Marijuana Industry Involvement
Canadian listings (CSE) will remain in good standing as long as they provide the disclosure that is rightly required by regulators and complying with applicable licensing requirements and the regulatory framework enacted by the applicable state in which they operate. Marijuana is legal in certain states however marijuana remains illegal under US federal law and the approach to enforcement of US federal law against marijuana is subject to change. Shareholders and investors need to be aware that adverse enforcement actions could affect their investments and that High Hampton’s ability to access private and public capital could be affected and or could not be available to support continuing operations.

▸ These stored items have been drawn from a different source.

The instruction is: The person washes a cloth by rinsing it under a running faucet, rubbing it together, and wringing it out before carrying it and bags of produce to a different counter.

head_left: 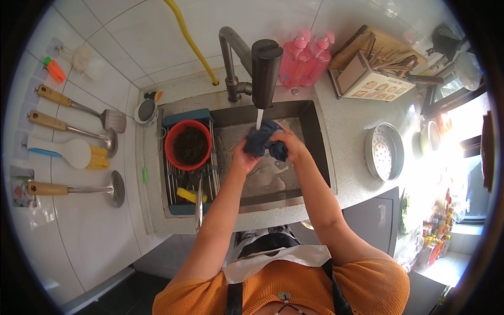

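Both my hands hold a wet, dark blue cloth [258,139] over the sink [310,197]. My left hand [244,158] grips the cloth's lower left side, its fingers partly hidden by the fabric. On the other side, my right hand [289,143] has its fingers wrapped round a bunched part, and a wad of cloth hangs below it. A stream of water [259,118] runs from the dark tap [266,73] straight onto the cloth. Suds and water cover parts of the sink's bottom.
Left in the sink, a rack [190,116] carries a red bowl [188,125], with a yellow sponge [191,195] and a metal handle [199,202] near it. Pink pump bottles [295,60] and a chopstick holder [367,81] stand behind; a steamer tray [385,152] lies right. Utensils like a spatula [113,121] hang left.
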`<control>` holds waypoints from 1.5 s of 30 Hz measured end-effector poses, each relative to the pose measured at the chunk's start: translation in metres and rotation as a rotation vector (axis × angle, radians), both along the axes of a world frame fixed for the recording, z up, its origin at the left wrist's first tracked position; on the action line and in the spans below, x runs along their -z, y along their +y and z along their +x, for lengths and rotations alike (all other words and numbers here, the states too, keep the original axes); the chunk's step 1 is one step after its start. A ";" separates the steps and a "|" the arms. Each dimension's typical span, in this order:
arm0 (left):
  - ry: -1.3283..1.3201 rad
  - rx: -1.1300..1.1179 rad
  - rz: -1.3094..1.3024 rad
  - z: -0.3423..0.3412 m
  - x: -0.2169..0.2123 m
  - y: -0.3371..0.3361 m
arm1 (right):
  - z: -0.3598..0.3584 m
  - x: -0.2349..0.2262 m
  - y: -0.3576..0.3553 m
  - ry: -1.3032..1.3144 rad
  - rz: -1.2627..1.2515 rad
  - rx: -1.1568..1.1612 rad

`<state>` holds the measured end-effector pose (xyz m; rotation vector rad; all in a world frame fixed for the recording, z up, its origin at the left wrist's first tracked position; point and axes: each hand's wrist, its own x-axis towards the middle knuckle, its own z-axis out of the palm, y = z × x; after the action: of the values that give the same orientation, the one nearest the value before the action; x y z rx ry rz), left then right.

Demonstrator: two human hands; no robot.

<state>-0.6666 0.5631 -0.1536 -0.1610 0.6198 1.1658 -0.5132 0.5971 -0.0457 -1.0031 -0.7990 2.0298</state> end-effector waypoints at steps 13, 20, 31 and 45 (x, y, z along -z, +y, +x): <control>-0.048 -0.023 0.057 -0.009 -0.035 -0.006 | 0.004 0.024 0.007 -0.104 0.007 0.288; 0.233 -0.082 -0.079 0.007 0.006 0.017 | -0.016 0.038 -0.014 -0.225 0.100 0.364; 0.285 -0.051 -0.060 0.033 -0.019 0.018 | -0.050 0.059 -0.017 -1.073 0.462 0.495; 0.696 0.021 -0.049 0.029 -0.005 0.019 | -0.048 0.070 0.002 -1.034 0.390 0.415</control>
<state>-0.6381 0.5824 -0.1482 0.2235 1.2575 1.1810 -0.5607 0.5988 -0.1160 -1.7964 -1.2873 0.8621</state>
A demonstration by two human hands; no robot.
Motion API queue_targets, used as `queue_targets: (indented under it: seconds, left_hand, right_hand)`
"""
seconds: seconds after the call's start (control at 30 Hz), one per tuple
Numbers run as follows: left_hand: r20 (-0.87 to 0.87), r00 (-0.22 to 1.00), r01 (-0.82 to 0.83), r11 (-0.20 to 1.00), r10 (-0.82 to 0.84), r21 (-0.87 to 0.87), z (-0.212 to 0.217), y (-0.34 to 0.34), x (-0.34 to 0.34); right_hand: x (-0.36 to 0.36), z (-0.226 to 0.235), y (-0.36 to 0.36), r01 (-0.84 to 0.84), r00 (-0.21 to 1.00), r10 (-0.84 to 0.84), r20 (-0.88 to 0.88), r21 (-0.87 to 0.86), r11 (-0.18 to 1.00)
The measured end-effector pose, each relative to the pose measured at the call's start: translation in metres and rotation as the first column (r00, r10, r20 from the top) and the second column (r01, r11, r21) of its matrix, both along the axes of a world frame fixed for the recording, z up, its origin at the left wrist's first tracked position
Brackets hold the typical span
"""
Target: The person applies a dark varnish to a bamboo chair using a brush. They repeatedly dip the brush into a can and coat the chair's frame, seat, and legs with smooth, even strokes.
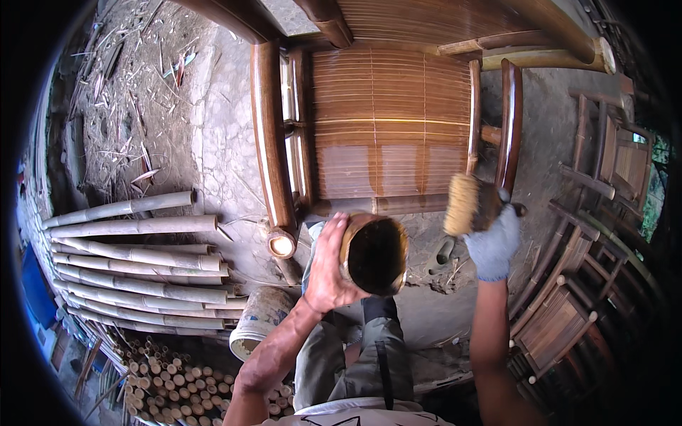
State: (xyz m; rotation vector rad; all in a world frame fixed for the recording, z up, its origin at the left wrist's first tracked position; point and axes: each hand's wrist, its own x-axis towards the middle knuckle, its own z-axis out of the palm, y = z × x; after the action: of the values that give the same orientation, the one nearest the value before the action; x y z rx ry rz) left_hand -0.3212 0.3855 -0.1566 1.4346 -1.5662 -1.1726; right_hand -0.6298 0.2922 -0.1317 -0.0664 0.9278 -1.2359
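Observation:
My bare left hand [329, 266] is wrapped round the side of a round open can [399, 248] with a yellowish rim. The can is dark inside; how full it is I cannot tell. In a grey glove, my right hand [497, 245] grips a wide brush [463, 204] with thick tan bristles. Its bristles point left, beside the near right corner of a brown bamboo chair [383, 92]. The slatted seat has a glossy surface, with a paler band and darker wet-looking streaks along its near part.
Cut bamboo poles [142, 266] lie at the left, above a stack of pole ends [177, 383]. A stained white bucket [259, 319] stands by my left forearm. More bamboo chairs [561, 312] line the right side. A slipper [442, 255] lies on the concrete floor.

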Motion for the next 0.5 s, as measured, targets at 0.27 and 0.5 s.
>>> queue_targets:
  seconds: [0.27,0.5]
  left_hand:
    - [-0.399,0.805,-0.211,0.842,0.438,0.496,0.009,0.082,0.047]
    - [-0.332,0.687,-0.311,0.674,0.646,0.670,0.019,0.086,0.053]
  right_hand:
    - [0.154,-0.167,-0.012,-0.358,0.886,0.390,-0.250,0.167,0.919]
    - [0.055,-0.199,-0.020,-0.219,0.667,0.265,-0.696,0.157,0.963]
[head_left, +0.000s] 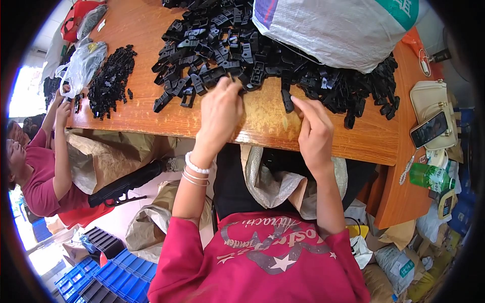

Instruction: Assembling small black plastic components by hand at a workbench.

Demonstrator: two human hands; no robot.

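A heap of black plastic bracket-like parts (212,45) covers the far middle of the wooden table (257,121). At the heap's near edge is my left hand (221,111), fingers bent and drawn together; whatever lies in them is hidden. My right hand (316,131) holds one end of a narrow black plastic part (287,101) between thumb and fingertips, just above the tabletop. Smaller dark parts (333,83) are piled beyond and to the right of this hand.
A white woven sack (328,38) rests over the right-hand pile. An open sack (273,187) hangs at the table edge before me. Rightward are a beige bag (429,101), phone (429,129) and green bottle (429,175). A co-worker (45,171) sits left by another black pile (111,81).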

On behalf of the Board of Directors
High Hampton Holdings Corp.
Certain statements contained in this press release constitute forward-looking information. These statements relate to future events or future performance. The use of any of the words “could”, “intend”, “expect”, “believe”, “will”, “projected”, “estimated” and similar expressions and statements relating to matters that are not historical facts are intended to identify forward-looking information and are based on the Company’s current belief or assumptions as to the outcome and timing of such future events. Actual future results may differ materially. In particular, this release contains forward-looking information relating to the intention of the parties to complete the Acquisition and certain ancillary transactions contemplated thereby. These transactions are subject to a number of material risks, and there is no assurance that they will be completed on the terms or within the timeframes currently contemplated, or at all. The forward-looking information contained in this press release is made as of the date hereof and the Company is not obligated to update or revise any forward-looking information, whether as a result of new information, future events or otherwise, except as required by applicable securities laws. Because of the risks, uncertainties and assumptions contained herein, investors should not place undue reliance on forward-looking information. The foregoing statements expressly qualify any forward-looking information contained herein.
All monetary references herein refer to Canadian dollars unless otherwise specified.